## WORK REQUIRED
Copy exactly the lines from the start of the data below through the one that carries "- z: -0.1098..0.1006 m", and only those.
BEGIN
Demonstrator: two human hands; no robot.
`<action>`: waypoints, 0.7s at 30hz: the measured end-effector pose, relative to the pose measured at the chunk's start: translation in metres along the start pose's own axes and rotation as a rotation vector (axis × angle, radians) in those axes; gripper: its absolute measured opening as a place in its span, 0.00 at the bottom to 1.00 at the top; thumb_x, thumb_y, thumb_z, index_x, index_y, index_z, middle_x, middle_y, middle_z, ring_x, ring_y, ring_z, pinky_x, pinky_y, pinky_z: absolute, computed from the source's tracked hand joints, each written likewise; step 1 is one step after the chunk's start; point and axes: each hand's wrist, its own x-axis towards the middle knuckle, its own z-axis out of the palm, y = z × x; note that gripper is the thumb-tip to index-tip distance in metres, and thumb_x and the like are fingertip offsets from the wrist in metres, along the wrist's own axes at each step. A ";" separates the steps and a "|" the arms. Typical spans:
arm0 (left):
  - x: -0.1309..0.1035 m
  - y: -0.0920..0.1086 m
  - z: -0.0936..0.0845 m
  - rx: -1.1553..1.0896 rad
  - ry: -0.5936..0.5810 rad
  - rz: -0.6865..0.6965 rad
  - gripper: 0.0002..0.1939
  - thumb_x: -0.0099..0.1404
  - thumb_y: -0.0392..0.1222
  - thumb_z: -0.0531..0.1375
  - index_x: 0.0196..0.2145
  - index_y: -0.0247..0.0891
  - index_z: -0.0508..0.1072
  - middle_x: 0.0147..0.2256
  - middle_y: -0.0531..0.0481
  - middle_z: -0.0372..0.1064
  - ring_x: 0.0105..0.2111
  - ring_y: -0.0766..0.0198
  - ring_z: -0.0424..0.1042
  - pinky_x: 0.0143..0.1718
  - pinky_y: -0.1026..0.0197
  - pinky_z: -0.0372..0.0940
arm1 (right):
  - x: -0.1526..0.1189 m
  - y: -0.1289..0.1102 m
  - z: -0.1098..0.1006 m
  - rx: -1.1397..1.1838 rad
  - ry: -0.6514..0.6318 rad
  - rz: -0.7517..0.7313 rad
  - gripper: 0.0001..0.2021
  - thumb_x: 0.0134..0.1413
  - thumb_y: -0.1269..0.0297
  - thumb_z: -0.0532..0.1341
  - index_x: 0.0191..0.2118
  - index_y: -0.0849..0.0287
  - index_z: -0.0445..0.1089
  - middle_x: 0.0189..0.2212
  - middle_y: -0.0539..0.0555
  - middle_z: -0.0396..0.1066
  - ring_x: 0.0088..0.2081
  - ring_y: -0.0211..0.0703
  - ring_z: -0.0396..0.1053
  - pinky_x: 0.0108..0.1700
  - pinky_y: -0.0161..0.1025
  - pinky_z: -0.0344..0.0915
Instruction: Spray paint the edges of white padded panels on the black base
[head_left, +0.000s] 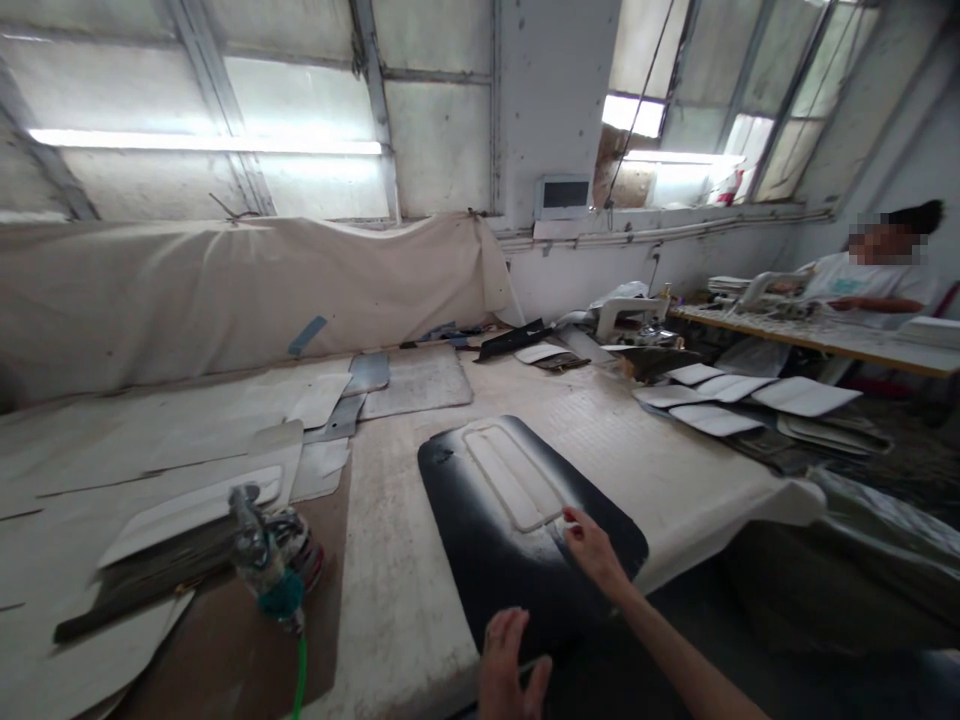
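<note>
A black sheet [517, 590] with rounded corners and a whitish haze lies on the covered table. On it rests a white padded panel [514, 475] with a raised border and lengthwise ridges. My right hand [589, 550] has its fingers pinched at the panel's near right corner. My left hand [510, 665] is over the sheet's near edge, thumb apart from the fingers, with nothing seen in it. Left of the sheet, a spray gun [262, 555] with a green hose stands on a brown board [255, 640].
White panels [187, 510] and grey pieces lie at the left. More white panels [750, 395] are piled at the right, near a sewing machine [637, 320]. A person [870, 280] sits at another sewing table. A cloth [262, 300] hangs along the back.
</note>
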 end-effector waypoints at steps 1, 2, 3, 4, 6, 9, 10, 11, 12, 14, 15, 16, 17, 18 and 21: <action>0.017 0.013 0.015 0.074 -0.095 0.004 0.29 0.56 0.44 0.58 0.55 0.36 0.62 0.58 0.41 0.56 0.59 0.50 0.51 0.60 0.48 0.50 | 0.005 0.020 -0.014 -0.069 0.009 -0.011 0.18 0.47 0.68 0.50 0.43 0.64 0.67 0.40 0.63 0.70 0.38 0.50 0.70 0.45 0.49 0.65; 0.031 0.024 0.027 0.135 -0.154 -0.008 0.34 0.53 0.44 0.59 0.58 0.35 0.58 0.61 0.42 0.50 0.61 0.49 0.46 0.61 0.47 0.46 | 0.007 0.037 -0.025 -0.132 0.005 -0.029 0.17 0.45 0.70 0.50 0.42 0.65 0.69 0.40 0.65 0.70 0.41 0.53 0.70 0.47 0.51 0.64; 0.042 0.033 0.035 0.198 -0.205 -0.042 0.38 0.52 0.44 0.59 0.60 0.34 0.54 0.63 0.43 0.45 0.62 0.48 0.41 0.62 0.46 0.43 | 0.007 0.053 -0.034 -0.188 -0.010 -0.054 0.17 0.43 0.72 0.51 0.40 0.66 0.70 0.39 0.67 0.70 0.43 0.56 0.69 0.49 0.52 0.62; 0.050 0.040 0.041 0.262 -0.244 -0.086 0.41 0.51 0.43 0.58 0.61 0.34 0.50 0.64 0.44 0.41 0.63 0.47 0.39 0.62 0.45 0.41 | 0.006 0.067 -0.041 -0.237 -0.033 -0.084 0.16 0.41 0.74 0.52 0.38 0.67 0.71 0.39 0.68 0.71 0.45 0.58 0.68 0.49 0.54 0.62; 0.060 0.049 0.043 0.342 -0.275 -0.146 0.38 0.52 0.41 0.55 0.61 0.34 0.51 0.63 0.44 0.43 0.62 0.49 0.42 0.61 0.46 0.42 | 0.001 0.089 -0.049 -0.315 -0.088 -0.151 0.17 0.39 0.77 0.53 0.37 0.67 0.72 0.40 0.68 0.71 0.47 0.59 0.67 0.51 0.54 0.60; 0.063 0.053 0.039 0.385 -0.281 -0.135 0.32 0.56 0.41 0.50 0.59 0.33 0.55 0.61 0.42 0.50 0.61 0.53 0.47 0.60 0.49 0.44 | -0.003 0.110 -0.054 -0.402 -0.142 -0.242 0.20 0.40 0.79 0.54 0.43 0.64 0.70 0.44 0.65 0.71 0.50 0.55 0.66 0.55 0.51 0.57; 0.062 0.053 0.039 0.390 -0.286 -0.115 0.33 0.56 0.43 0.51 0.59 0.33 0.54 0.61 0.42 0.49 0.61 0.52 0.46 0.60 0.48 0.43 | -0.002 0.115 -0.055 -0.426 -0.152 -0.262 0.22 0.41 0.78 0.54 0.46 0.65 0.69 0.45 0.65 0.71 0.50 0.55 0.65 0.56 0.52 0.56; 0.061 0.053 0.040 0.399 -0.301 -0.100 0.36 0.55 0.47 0.53 0.60 0.34 0.53 0.62 0.42 0.47 0.62 0.50 0.44 0.60 0.46 0.41 | 0.000 0.118 -0.056 -0.447 -0.162 -0.278 0.23 0.42 0.78 0.54 0.48 0.67 0.67 0.46 0.65 0.70 0.51 0.56 0.65 0.56 0.52 0.56; 0.061 0.053 0.041 0.410 -0.326 -0.096 0.40 0.52 0.49 0.56 0.61 0.35 0.51 0.63 0.42 0.44 0.62 0.48 0.42 0.60 0.44 0.39 | 0.003 0.121 -0.056 -0.465 -0.173 -0.289 0.24 0.43 0.77 0.54 0.51 0.69 0.65 0.47 0.66 0.69 0.51 0.57 0.64 0.56 0.53 0.56; 0.061 0.053 0.045 0.423 -0.364 -0.094 0.45 0.48 0.50 0.59 0.61 0.38 0.48 0.64 0.44 0.41 0.63 0.46 0.38 0.61 0.43 0.36 | 0.008 0.124 -0.058 -0.491 -0.194 -0.301 0.26 0.43 0.77 0.54 0.53 0.73 0.62 0.49 0.68 0.68 0.52 0.58 0.64 0.56 0.53 0.57; 0.062 0.054 0.047 0.425 -0.370 -0.099 0.43 0.49 0.49 0.58 0.61 0.39 0.49 0.64 0.45 0.42 0.63 0.46 0.39 0.60 0.43 0.36 | 0.011 0.126 -0.059 -0.500 -0.204 -0.304 0.27 0.43 0.77 0.54 0.53 0.74 0.61 0.49 0.68 0.67 0.52 0.57 0.64 0.56 0.53 0.57; 0.064 0.055 0.046 0.424 -0.369 -0.104 0.41 0.50 0.47 0.57 0.61 0.39 0.50 0.64 0.46 0.43 0.62 0.47 0.40 0.60 0.43 0.37 | 0.014 0.128 -0.060 -0.506 -0.215 -0.307 0.26 0.43 0.77 0.54 0.53 0.74 0.62 0.49 0.68 0.68 0.52 0.57 0.64 0.56 0.52 0.57; 0.066 0.057 0.045 0.420 -0.370 -0.104 0.39 0.51 0.45 0.57 0.60 0.40 0.52 0.63 0.46 0.45 0.62 0.48 0.41 0.60 0.43 0.39 | 0.016 0.129 -0.061 -0.509 -0.223 -0.307 0.26 0.43 0.77 0.54 0.53 0.73 0.62 0.48 0.67 0.68 0.52 0.56 0.64 0.56 0.51 0.57; 0.069 0.058 0.041 0.411 -0.376 -0.094 0.38 0.51 0.45 0.57 0.59 0.40 0.54 0.62 0.46 0.47 0.61 0.48 0.43 0.60 0.42 0.40 | 0.018 0.131 -0.062 -0.511 -0.230 -0.307 0.26 0.43 0.76 0.54 0.52 0.72 0.63 0.48 0.67 0.69 0.52 0.56 0.64 0.56 0.50 0.57; 0.078 0.061 0.024 0.350 -0.435 -0.057 0.39 0.47 0.48 0.61 0.57 0.42 0.59 0.61 0.46 0.50 0.60 0.47 0.45 0.59 0.42 0.44 | 0.023 0.133 -0.064 -0.513 -0.237 -0.297 0.25 0.45 0.75 0.53 0.53 0.70 0.63 0.47 0.65 0.69 0.50 0.54 0.66 0.54 0.48 0.60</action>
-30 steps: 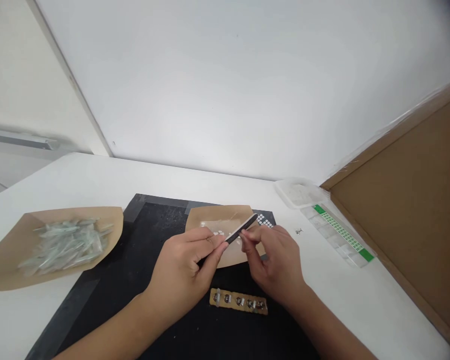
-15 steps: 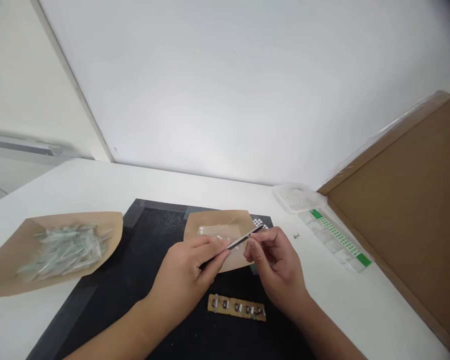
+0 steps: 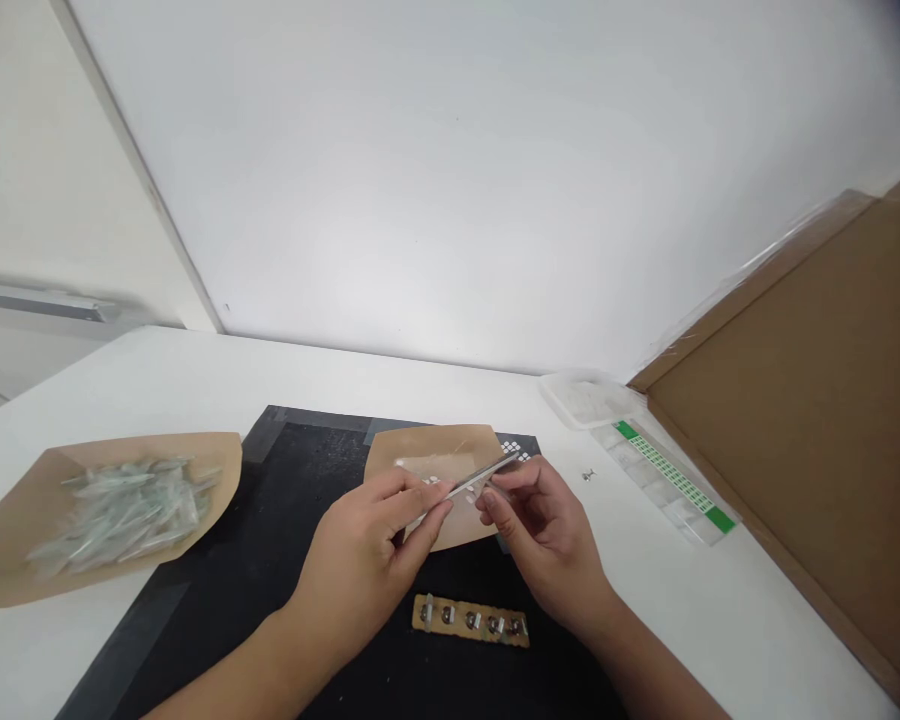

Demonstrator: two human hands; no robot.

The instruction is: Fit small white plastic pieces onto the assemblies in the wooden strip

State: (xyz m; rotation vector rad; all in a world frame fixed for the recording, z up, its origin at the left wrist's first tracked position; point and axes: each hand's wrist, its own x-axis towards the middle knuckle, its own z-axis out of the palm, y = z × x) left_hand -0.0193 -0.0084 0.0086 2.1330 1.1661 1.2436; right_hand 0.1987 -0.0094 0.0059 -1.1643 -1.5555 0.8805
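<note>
My left hand (image 3: 375, 535) pinches the near end of a thin, flat grey strip (image 3: 484, 474) between thumb and fingers. The strip slants up to the right, over a brown paper tray (image 3: 431, 440) with small white pieces in it. At the strip's far half, my right hand (image 3: 544, 520) has its thumb and fingertips pressed together; whether they grip the strip or a tiny piece is hidden. Below the hands, a tan board (image 3: 471, 621) with a row of several small metal parts lies on the black mat (image 3: 307, 510).
To the left stands a paper tray (image 3: 221, 460) heaped with small clear bags (image 3: 131, 505). At the right are a clear compartment box (image 3: 664, 490) with a green label strip, a translucent lidlike container (image 3: 585, 398), small metal bits (image 3: 589, 474) and a cardboard box (image 3: 810, 380).
The strip has turned slightly, showing a lighter face, and its tip sits a little further left. My right hand has shifted slightly left. The whole view has moved a little.
</note>
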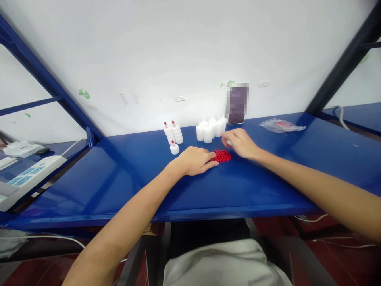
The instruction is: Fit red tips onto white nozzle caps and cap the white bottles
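My left hand (pixel 198 160) rests at the left edge of a pile of small red caps (pixel 222 156), its fingertips touching them; whether a cap is between the fingers is too small to tell. Just above and right of the pile, my right hand (pixel 238 142) is closed around a small white bottle (pixel 229 142), mostly hidden by the fingers. White bottles without red tips (pixel 207 133) stand grouped behind the hands. Farther left are white bottles with red tips (pixel 173 133), and one such bottle (pixel 174 148) stands in front of them.
A phone (pixel 237 104) leans upright on the wall behind the blue table (pixel 119 178). A clear plastic bag (pixel 281 125) with something red lies at the right. Blue frame posts rise at both sides, and a power strip (pixel 29 178) lies at the far left.
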### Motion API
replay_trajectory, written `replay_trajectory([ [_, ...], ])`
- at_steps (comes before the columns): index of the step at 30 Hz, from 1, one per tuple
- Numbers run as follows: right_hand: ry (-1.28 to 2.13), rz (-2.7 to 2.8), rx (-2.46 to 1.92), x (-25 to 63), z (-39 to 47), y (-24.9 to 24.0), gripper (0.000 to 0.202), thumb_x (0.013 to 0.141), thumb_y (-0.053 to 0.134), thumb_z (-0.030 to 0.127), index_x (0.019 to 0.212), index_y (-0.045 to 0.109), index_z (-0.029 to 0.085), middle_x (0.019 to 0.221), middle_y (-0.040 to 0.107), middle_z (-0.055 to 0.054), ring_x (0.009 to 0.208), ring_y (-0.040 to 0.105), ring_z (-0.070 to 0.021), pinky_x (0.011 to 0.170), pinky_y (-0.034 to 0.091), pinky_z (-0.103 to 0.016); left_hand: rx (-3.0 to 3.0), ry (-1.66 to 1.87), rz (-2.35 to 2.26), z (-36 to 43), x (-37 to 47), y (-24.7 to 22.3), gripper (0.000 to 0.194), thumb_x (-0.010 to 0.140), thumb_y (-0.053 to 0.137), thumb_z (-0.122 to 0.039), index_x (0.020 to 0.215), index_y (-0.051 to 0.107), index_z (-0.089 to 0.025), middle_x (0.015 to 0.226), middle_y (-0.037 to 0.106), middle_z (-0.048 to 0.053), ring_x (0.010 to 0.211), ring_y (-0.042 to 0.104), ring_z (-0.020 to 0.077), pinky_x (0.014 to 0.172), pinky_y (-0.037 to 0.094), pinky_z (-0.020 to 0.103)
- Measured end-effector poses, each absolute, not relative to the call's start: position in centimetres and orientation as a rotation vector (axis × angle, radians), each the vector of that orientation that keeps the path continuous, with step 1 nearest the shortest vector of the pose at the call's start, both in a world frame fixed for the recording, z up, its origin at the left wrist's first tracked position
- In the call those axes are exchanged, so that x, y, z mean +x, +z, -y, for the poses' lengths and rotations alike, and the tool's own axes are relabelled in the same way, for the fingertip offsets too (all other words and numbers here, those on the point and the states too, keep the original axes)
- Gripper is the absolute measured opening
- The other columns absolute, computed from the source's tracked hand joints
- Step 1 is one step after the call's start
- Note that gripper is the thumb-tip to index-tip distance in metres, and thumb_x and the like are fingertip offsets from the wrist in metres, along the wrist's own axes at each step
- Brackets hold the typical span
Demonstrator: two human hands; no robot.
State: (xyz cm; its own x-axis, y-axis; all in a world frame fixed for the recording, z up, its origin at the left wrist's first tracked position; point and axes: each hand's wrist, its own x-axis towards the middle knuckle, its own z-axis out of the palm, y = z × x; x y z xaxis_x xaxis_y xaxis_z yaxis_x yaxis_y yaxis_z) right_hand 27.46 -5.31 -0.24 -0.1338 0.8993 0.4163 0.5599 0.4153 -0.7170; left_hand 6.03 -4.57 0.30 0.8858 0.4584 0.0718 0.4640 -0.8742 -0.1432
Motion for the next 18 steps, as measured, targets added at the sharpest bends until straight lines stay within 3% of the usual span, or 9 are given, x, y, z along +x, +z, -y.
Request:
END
## RESULT FOR THIS EXERCISE
Demonstrator: two human hands; no robot.
`<action>`: waypoints, 0.7s at 30hz: the measured end-effector pose, relative to the pose measured at the chunk's start: translation in metres along the start pose's own axes and rotation as a rotation vector (axis × angle, radians) in those axes; gripper: its absolute measured opening as a place in its span, 0.00 at the bottom to 1.00 at the top; thumb_x, thumb_y, thumb_z, index_x, index_y, index_z, middle_x, middle_y, middle_z, ring_x, ring_y, ring_z, pinky_x, pinky_y, pinky_z: absolute, computed from the source's tracked hand joints, each written likewise; step 1 is one step after the chunk's start; point and axes: each hand's wrist, its own x-axis towards the middle knuckle, its own z-axis out of the palm, y = z × x; note that gripper is the thumb-tip to index-tip distance in metres, and thumb_x and the like are fingertip offsets from the wrist in metres, along the wrist's own axes at each step. A ";" separates the steps and a "|" the arms. Typical spans:
arm0 (left):
  - x: -0.1309..0.1035 m
  - y: -0.0920..0.1086 m
  - z: -0.0936..0.0845 m
  - rx: -1.1553..1.0896 rad
  - ry: -0.5936..0.5810 rad
  - rz: -0.6865..0.6965 rad
  - gripper: 0.0002..0.1939
  - thumb_x: -0.0099..0.1404
  - thumb_y: -0.0392..0.1222
  - thumb_z: -0.0531..0.1375
  - index_x: 0.0196..0.2145
  - index_y: -0.0247..0.0891
  - index_z: -0.0508..0.1072
  - middle_x: 0.0147..0.2256
  - middle_y: -0.0531..0.0481
  - middle_z: -0.0372..0.1064
  - ring_x: 0.0105..0.2111
  - ring_y: -0.0766..0.0198
  - ring_z: -0.0424..0.1042
  - pinky_x: 0.0143..0.1718
  - pinky_y: -0.1026..0.0197
  - pinky_z: -0.0372..0.0940
arm1 (right):
  - x: -0.1526..0.1189 m
  - y: -0.1289..0.1102 m
  - z: -0.1098..0.1006 m

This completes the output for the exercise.